Анна оторвала от грозди одну красную ягодку.
У Либ громко заколотилось сердце. Настал этот момент? Так просто? Обычная жизнь, близкая, как эти свисающие ягоды.
Однако девочка вытянула вперед раскрытую ладошку с ягодой посредине и дождалась, пока самая храбрая из птичек не схватила ее.
На обратном пути в хижину Анна шла медленно, словно двигаясь в воде.
Добравшись в тот день после девяти часов вечера до паба, Либ ощущала сильную усталость и не сомневалась, что едва приклонит голову на подушку, как уснет.
Однако неугомонный ум не давал ей уснуть. Ей пришло в голову, что накануне она могла ошибиться в отношении Уильяма Берна. Что такого он сделал, кроме того, что в очередной раз попросил о разговоре с Анной? Он совсем не оскорблял Либ – это она сама вспылила и насочиняла бог знает чего. Если бы он действительно считал ее общество таким уж скучным, то, наверное, говорил бы с ней коротко и только об Анне О’Доннелл.
Комната Берна была по другую сторону коридора, но он, вероятно, еще не лег спать. Либ хотелось поговорить с ним, как с интеллигентным католиком, о том, что последним приемом пищи ребенка было причастие. Дело в том, что она отчаянно нуждалась во мнении другого человека насчет девочки.

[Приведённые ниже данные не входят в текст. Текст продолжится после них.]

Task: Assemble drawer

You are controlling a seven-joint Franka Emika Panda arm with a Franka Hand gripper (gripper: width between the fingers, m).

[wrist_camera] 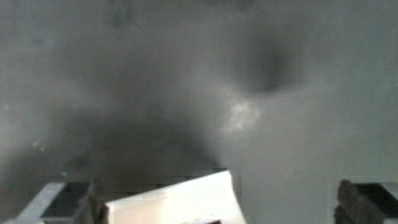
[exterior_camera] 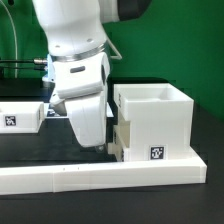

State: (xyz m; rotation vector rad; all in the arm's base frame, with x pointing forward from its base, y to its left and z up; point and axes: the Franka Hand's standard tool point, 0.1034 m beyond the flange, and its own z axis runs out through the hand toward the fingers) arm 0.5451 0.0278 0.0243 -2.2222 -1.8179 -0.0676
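Observation:
The large white cube-shaped drawer shell (exterior_camera: 158, 115) stands at the exterior view's right, open at the top, with a tag on its front. A smaller white box tray (exterior_camera: 122, 140) sits against its left side. My gripper (exterior_camera: 99, 146) hangs low just left of that tray, near the table. In the wrist view my gripper (wrist_camera: 217, 208) is open, with its fingers (wrist_camera: 59, 205) wide apart. A white corner of a part (wrist_camera: 173, 200) lies between them, nearer one finger and apart from the other. Another white tray (exterior_camera: 20, 113) with a tag lies at the far left.
The long low white L-shaped rail (exterior_camera: 100, 178) runs along the front edge of the black table (exterior_camera: 40, 145). The arm's body hides the table's middle. Cables run behind at the left.

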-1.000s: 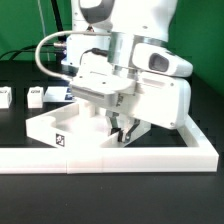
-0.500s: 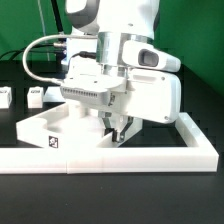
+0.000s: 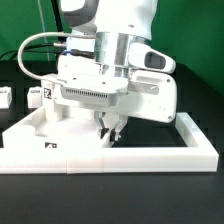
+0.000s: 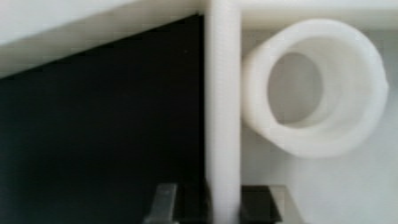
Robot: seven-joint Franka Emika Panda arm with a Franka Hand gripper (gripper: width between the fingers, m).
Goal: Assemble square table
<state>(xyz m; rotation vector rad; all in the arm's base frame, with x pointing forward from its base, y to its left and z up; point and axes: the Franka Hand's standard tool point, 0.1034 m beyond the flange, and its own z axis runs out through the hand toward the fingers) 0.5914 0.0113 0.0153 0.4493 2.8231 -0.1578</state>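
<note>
The white square tabletop [image 3: 30,128] lies low on the black table, against the long white rail, with a small tag [image 3: 48,147] on its near corner. My gripper [image 3: 108,132] reaches down over its rim and is shut on that rim. In the wrist view the thin white rim wall [image 4: 226,90] runs straight between my dark fingers [image 4: 173,205], and my gripper [image 4: 226,205] pinches it. Beside the wall a raised white ring [image 4: 317,90] sits on the tabletop's inner face. A short white leg with a tag [image 3: 40,95] stands at the exterior view's left.
The long white L-shaped rail [image 3: 150,155] runs along the front and turns up at the exterior view's right [image 3: 196,130]. Another small white block [image 3: 4,98] sits at the far left edge. My arm's body hides the back of the table.
The arm has swung toward the exterior view's left and turned the tabletop with it. The tabletop's tagged corner has slid left and nearer the rail. The grip on the rim has held.
</note>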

Человека, которому Либ доверяла бы, – не Стэндиша с его враждебностью, не Макбрэрти с его странным оптимизмом, не ограниченную монахиню или безликого священника, не одержимых и, возможно, безнравственных родителей. Кого-то, кто мог бы сказать Либ, теряет она связь с реальностью или нет.
«Дайте мне попробовать», – снова зазвучали у нее в голове слова Берна. Дразнящие, очаровательные.
Он журналист, которому платят за то, что он сочинит историю, но разве не может он так же искренне хотеть помочь?